**PROBLEM DESCRIPTION**
Nothing but the text of the listing, repeated exactly, belongs in the answer; leave the images out.
######
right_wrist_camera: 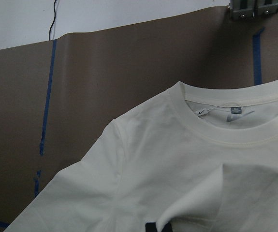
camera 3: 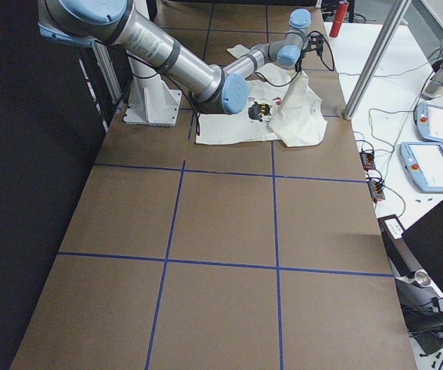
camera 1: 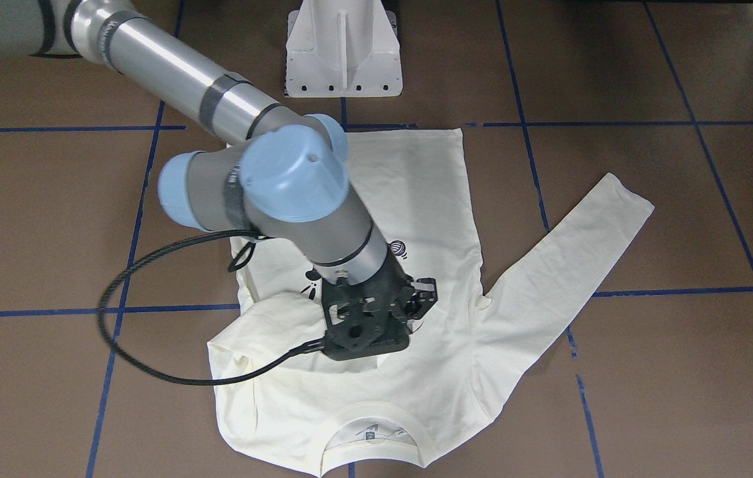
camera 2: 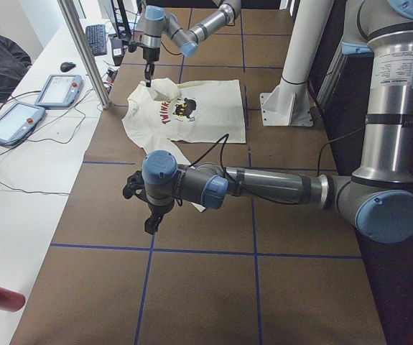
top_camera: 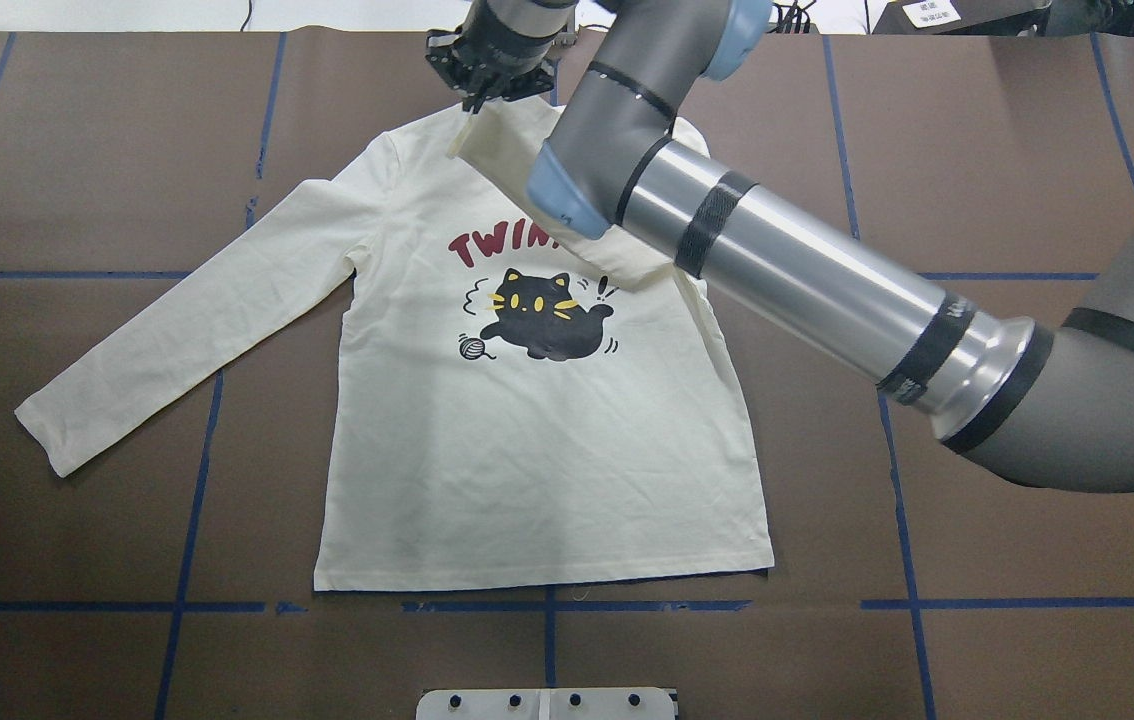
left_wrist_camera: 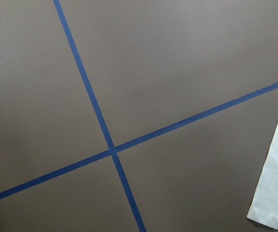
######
**RESPONSE AREA**
right_wrist_camera: 
camera 3: 
camera 1: 
camera 2: 
top_camera: 
left_wrist_camera: 

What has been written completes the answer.